[Data extracts]

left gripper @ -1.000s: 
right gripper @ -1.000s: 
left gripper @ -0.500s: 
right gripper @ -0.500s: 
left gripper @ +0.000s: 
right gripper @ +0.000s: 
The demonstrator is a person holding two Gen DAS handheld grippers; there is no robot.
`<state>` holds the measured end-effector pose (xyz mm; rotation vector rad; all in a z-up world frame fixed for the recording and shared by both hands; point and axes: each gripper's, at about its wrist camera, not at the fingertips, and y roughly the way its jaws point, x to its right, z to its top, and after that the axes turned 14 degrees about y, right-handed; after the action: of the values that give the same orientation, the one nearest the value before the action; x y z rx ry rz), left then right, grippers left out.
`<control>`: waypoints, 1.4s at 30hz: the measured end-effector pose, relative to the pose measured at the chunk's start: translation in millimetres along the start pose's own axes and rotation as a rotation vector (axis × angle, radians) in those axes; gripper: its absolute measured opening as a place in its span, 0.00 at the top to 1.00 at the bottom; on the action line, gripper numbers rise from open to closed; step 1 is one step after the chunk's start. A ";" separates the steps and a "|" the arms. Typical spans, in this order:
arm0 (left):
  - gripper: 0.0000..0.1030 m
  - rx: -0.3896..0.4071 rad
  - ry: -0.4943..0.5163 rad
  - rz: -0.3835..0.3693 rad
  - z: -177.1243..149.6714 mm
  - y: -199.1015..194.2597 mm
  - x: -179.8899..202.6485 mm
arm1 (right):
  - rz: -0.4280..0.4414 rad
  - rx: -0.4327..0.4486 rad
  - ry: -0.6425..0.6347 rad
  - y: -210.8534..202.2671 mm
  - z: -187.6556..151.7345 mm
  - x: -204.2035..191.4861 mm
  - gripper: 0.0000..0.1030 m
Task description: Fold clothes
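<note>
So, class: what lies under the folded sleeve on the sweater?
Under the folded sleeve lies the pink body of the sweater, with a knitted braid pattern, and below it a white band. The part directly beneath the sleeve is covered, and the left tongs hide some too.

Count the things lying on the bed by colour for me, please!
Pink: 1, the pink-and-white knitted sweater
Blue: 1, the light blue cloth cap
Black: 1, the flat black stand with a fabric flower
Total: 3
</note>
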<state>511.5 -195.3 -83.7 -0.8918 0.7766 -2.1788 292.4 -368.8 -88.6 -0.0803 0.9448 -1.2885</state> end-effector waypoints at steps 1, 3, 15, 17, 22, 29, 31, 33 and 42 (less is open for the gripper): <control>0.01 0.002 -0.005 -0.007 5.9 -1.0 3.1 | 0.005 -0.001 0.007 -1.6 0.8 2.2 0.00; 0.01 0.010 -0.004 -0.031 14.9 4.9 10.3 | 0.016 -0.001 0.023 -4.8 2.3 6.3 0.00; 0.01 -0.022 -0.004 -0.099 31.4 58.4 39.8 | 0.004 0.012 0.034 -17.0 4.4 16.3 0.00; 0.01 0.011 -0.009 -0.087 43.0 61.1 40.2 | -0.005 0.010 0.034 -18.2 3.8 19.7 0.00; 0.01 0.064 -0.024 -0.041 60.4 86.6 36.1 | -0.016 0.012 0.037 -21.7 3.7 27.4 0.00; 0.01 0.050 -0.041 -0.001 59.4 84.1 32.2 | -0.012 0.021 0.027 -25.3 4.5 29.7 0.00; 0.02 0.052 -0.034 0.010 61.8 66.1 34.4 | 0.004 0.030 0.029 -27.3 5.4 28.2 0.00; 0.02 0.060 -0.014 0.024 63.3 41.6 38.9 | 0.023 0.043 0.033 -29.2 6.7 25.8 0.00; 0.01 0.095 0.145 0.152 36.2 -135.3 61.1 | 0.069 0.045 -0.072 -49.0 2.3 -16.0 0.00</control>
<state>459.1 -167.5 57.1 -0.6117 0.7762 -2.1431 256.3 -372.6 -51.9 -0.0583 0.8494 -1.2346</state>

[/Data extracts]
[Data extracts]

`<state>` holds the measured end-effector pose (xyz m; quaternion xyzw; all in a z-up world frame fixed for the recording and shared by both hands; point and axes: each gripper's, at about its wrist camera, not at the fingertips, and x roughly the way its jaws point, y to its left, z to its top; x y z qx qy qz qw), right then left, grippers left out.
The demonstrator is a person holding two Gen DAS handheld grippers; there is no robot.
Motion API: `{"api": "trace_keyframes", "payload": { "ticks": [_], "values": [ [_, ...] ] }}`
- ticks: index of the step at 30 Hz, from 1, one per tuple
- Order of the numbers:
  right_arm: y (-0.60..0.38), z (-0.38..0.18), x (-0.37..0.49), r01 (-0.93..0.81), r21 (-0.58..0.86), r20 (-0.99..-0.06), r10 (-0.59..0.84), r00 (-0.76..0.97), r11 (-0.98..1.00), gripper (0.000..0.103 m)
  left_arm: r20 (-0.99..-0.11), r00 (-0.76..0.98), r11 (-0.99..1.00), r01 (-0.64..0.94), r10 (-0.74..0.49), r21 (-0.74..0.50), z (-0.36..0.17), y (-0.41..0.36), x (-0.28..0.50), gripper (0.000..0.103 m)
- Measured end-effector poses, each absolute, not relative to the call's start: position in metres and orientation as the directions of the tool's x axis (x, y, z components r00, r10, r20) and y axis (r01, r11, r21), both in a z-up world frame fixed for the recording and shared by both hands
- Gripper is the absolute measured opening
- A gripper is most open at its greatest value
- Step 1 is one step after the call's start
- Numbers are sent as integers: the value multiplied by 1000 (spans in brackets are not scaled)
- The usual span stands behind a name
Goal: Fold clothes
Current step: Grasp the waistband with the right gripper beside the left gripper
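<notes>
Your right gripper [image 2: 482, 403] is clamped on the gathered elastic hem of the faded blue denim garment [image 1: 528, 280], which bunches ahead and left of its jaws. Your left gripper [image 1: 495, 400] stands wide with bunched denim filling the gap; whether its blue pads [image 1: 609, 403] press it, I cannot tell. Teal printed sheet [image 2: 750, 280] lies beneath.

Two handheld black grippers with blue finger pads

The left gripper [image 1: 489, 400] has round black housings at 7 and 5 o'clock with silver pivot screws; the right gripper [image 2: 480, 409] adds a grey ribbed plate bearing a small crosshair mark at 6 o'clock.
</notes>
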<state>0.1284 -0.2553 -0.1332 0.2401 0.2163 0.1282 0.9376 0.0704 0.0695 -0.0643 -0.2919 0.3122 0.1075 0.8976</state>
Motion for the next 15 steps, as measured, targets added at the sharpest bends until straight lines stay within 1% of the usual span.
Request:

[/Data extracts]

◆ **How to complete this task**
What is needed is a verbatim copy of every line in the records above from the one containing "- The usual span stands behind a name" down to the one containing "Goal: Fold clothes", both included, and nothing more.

◆ **Solution for this problem**
- The usual span stands behind a name
Goal: Fold clothes

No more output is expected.